Identifying bias when sensitive attribute data is unavailable

Photo by Ryoji Iwata on Unsplash

The perils of automated decision-making systems are becoming increasingly apparent, with racial and gender bias documented in algorithmic hiring decisions, health care provision, and beyond. Decisions made by algorithmic systems may reflect issues with the historical data used to build them, and understanding discriminatory patterns in these systems can be a challenging task [1]. Moreover, to search for and understand possible bias in their algorithmic decision-making, organizations must first know which individuals belong to each race, sex, or other legally protected group. In practice, however, access to such sensitive attribute data may be limited or nonexistent. 

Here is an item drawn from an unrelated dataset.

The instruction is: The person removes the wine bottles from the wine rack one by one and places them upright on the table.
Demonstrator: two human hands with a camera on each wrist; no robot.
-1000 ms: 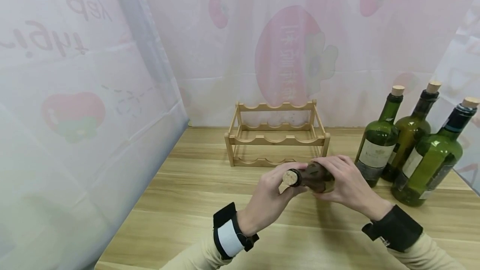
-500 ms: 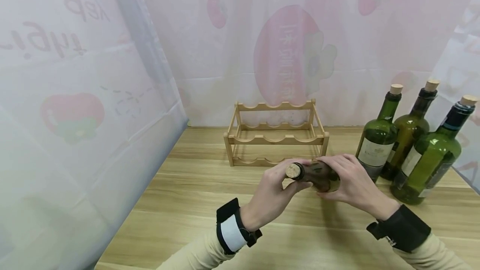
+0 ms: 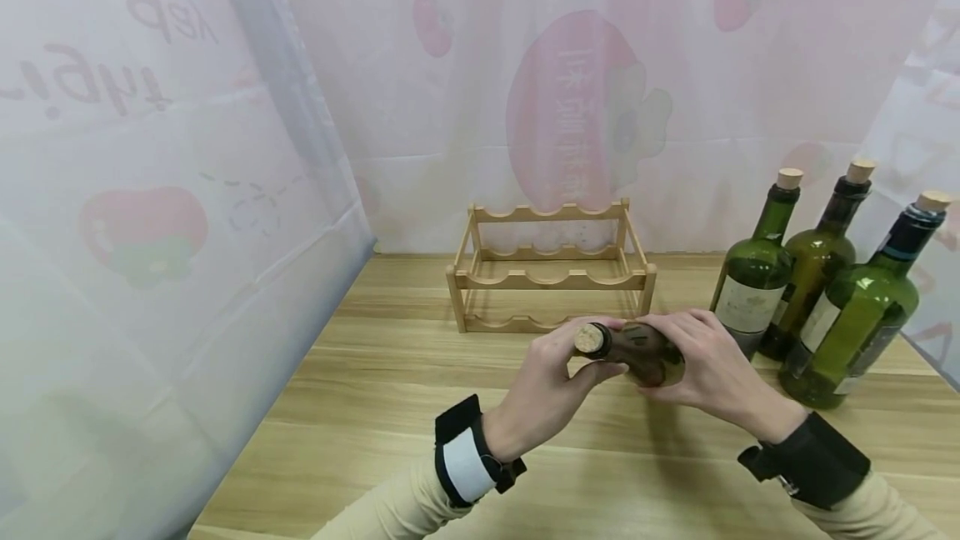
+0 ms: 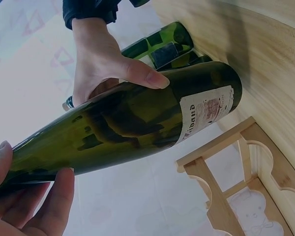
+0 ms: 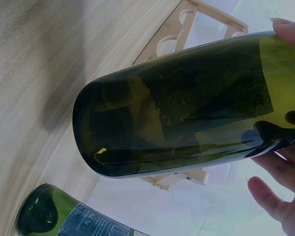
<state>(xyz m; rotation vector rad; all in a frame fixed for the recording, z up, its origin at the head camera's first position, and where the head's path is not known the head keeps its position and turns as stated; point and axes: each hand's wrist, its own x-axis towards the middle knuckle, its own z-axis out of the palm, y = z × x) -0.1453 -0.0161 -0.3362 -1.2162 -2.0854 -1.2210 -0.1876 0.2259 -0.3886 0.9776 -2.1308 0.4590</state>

Existing mandates and practices

Businesses may be legally restricted from asking their clients about their race, sex and other protected characteristics, or they may only be allowed to ask in certain circumstances [2]. If data is collected, it may be inconsistent or may only be available for a portion of the relevant population [3],[4]. While access to this data is alone not sufficient to ensure equitable decision-making, a lack of access limits an organization’s ability to assess their tools for the inequities they may seek to eliminate [5]. 

Policies and practices governing the collection of this kind of data are myriad and context-dependent. For example, within the credit industry, the Equal Credit Opportunity Act (ECOA) limits lenders’ ability to collect sensitive attribute data, while the Home Mortgage Disclosure Act (HMDA) requires financial institutions to collect data on the race, sex, ethnicity, and other characteristics of mortgage applicants and submit annual reports with this information to the Federal Reserve Board. The varying mandates of the ECOA and HMDA are products of complex legislative histories and debates about whether collecting sensitive attribute data elucidates or amplifies discrimination in lending [5]. 

Effects of a changing policy landscape

Within the technology industry, issues of possible bias in algorithmic systems are high priority for many companies. Companies like Facebook and Linkedin are studying and adjusting their ad delivery mechanisms and presentation of search results to prevent bias. Companies offering hiring tools that use artificial intelligence are committed to studying and rooting out bias-related issues in their models. And while mandates regarding sensitive attribute collection in this area have been historically less clear then in industries like consumer lending, new laws and proposed legislation governing use of consumer data, privacy, and bias in decision-making are starting to affect that landscape. The California Consumer Privacy Act (CCPA), which took effect this year, gives consumers the right to know what personal information companies have stored about them and to request that such data be deleted. The European Union’s General Data Protection Regulation (GDPR) includes a similar “right to erasure.”  Many effects of these new mandates — including how they will impact organizations’ efforts to examine possible bias in the long term — remain to be seen. 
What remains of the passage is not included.